Just back at 3am this morning.  I will try and do a brief trip report of our adventure.  First off I have to say that those who recommended staying in Phoenix the night before the adventure began THANK YOU!.  A few weeks before our trip I decided that didn't want to get up at 3am to catch a 5:30 flight to Phoenix and be worried about travel delays and not meeting up with the group.  So I re-booked our flight and got a one night stay at the https://www.druryhotels.com/locations/phoenix-az/Drury-Inn-and-Suites-Phoenix-Airport.  Well worth the investment.  We arrived at 9:30PM their time which was midnight for us, but i was able to sleep pretty good and wake to a breakfast buffet.  I was refreshed and ready to meet the tour that first day and not feel stressed.  Turns out the guides also stay there the night before too(I found out later).   They have an airport shuttle that is free 24 hrs a day.  I did not reserve a pick up or delivery but it was still off season.  If you do use this service, I suggest calling and confirming both.  We had them bring us back to baggage claim by 11 am.  We met our guides Doug and Landon and had lunch at the airport until the rest of our group arrived.  This was an adults only adventure and while we are all over 18, some were barely over 18 and some were in their 70's but that didn't matter, we had a great group of Adventurers.  Once we assembled we met our Coach Driver - Dena.  She was GREAT and if you are going this summer, you will have her, she is booked for this tour through August.  Doug and Landon are great guides but we also had Lorraine and Samantha as shadow guides since they will be guides starting next week.  They will not be together but I think Samantha will be with Doug.  Not sure about Lorraine.  

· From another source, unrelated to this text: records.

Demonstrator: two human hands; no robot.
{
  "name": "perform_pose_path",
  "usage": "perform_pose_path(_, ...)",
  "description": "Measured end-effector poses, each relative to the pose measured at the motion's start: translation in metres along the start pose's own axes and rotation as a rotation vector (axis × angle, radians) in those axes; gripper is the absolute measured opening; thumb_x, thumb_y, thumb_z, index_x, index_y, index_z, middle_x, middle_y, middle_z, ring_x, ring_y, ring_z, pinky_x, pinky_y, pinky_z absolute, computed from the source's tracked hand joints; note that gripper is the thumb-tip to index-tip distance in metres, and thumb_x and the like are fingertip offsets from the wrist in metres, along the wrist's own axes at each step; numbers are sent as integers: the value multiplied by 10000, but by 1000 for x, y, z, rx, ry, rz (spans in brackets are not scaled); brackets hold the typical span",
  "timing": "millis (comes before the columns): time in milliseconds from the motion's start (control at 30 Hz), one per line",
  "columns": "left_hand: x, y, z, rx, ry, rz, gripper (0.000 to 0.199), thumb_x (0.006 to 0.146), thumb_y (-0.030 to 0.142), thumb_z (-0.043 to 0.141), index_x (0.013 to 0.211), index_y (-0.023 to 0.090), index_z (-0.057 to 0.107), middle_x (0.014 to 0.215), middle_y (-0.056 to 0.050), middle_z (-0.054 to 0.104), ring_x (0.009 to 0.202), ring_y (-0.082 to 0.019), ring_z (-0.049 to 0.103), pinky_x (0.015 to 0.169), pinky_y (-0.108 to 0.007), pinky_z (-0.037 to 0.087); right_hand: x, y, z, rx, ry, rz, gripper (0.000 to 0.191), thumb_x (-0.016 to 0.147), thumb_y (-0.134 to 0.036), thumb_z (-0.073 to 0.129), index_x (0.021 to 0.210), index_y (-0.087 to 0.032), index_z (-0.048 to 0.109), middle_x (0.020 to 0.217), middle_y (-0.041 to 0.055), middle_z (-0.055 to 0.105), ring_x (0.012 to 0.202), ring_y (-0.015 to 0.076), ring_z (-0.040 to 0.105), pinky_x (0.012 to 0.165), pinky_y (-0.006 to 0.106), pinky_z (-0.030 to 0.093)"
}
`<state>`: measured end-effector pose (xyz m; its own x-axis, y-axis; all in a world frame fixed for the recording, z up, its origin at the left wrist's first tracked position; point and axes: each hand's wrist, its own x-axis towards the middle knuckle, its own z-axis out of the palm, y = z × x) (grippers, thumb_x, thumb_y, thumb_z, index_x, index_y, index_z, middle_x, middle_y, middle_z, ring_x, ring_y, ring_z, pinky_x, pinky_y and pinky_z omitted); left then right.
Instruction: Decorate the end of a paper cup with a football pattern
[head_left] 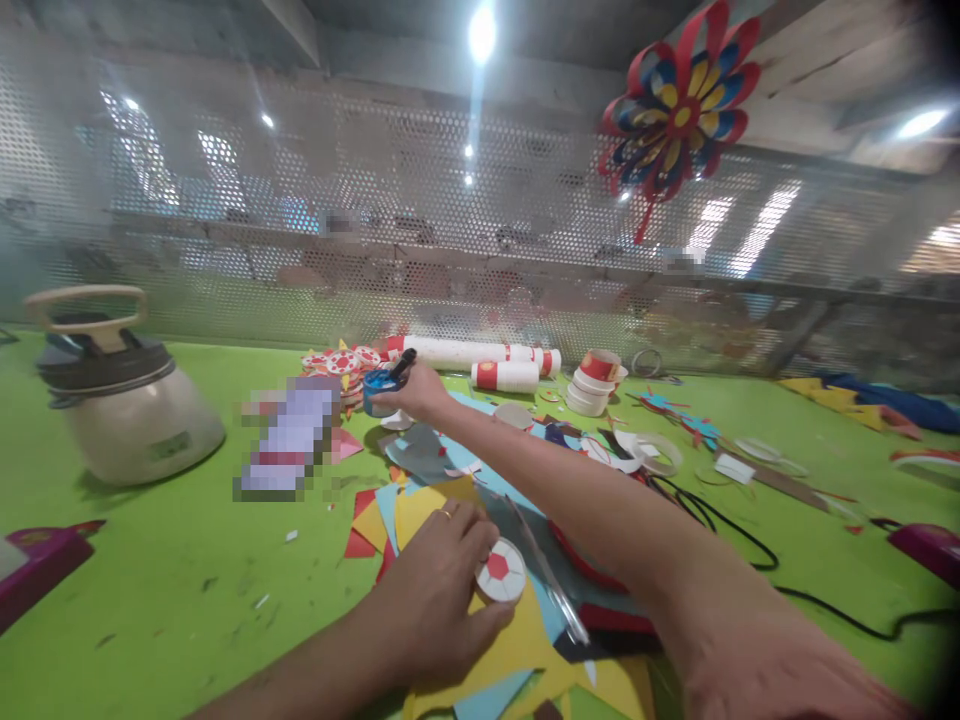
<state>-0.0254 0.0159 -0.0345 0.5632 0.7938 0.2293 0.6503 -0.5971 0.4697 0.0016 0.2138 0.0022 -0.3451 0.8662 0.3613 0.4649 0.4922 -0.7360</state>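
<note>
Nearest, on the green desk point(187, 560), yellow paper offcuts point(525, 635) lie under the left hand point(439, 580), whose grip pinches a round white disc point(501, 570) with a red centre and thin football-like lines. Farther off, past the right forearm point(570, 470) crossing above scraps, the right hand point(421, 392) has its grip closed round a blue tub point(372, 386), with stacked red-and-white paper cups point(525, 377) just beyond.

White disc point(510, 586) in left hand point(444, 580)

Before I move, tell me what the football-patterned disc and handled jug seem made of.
Football-patterned disc: probably card, matte, given its flat, shine-free face. Handled jug: likely plastic, smooth, with a soft sheen on its pale body; coated metal is possible.
</note>
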Motion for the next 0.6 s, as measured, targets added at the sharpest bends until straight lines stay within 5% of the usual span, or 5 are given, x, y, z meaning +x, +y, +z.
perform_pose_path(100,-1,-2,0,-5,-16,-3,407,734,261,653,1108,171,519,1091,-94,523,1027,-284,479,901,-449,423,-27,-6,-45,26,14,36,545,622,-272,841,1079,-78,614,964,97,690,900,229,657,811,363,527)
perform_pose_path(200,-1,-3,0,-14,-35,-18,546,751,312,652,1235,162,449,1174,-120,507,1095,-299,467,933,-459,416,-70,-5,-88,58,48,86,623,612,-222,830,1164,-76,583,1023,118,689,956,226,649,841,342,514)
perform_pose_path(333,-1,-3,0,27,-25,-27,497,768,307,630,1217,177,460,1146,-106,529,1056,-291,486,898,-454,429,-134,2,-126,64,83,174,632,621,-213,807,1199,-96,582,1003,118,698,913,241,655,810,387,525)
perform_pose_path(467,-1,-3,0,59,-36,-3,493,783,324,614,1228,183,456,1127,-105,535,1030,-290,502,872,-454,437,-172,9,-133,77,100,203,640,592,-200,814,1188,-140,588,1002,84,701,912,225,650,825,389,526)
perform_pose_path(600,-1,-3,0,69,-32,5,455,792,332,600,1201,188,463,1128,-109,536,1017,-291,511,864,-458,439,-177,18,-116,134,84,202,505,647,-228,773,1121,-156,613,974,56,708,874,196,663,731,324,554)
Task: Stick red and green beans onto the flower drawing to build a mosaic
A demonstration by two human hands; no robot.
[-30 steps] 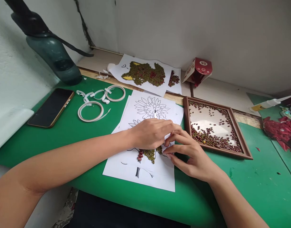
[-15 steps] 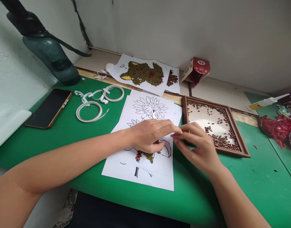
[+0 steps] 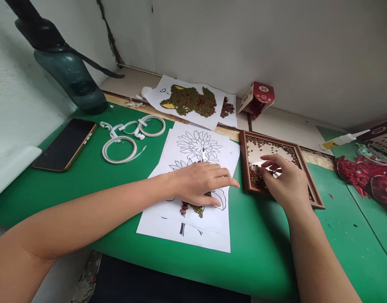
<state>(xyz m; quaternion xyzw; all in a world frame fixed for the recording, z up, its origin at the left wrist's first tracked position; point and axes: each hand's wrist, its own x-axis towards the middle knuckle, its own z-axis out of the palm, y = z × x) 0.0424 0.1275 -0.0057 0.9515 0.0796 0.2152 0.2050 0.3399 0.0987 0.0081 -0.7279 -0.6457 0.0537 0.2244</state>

Not sure if I should post a trip report  here or someplace else but suffice to say that Mark and I felt that it was probably _*the best vacation ever*_.  Our guides were GREAT,the resorts were awesome and while the places we visited were a dream come true for us, part of that was made more special because we spent it with new friends we met on the tour.  I remember booking this trip, pricing out everything on our own, even staying at those resorts etc, some food and extras and the price was of course lower but not by that much.  One thing you can't put a price on is the weariness from driving all over creation.  Knowing where to go, getting yourself there and moving luggage around, all those little things that  you have to do yourself but you don't have to with Disney.  The hardest part of this vacation and the only thing required is show up on time for the next part of the tour.  For me being on East Coast time, that was never a factor.  The local guides they bring in to share their local knowledge is a great part of the tour.

Because of family issues recently, I know if I hadn't booked through Disney I probably would have cancelled this trip.  BUT, with Disney you lose everything(with no travel insurance) so the family survived without us for a week and we got a much deserved vacation from Stress and Conflict.  

If you have any hesitation about this trip, as my husband said to me many months ago - just pull the trigger and book it.  So I did. It was life-changing for us.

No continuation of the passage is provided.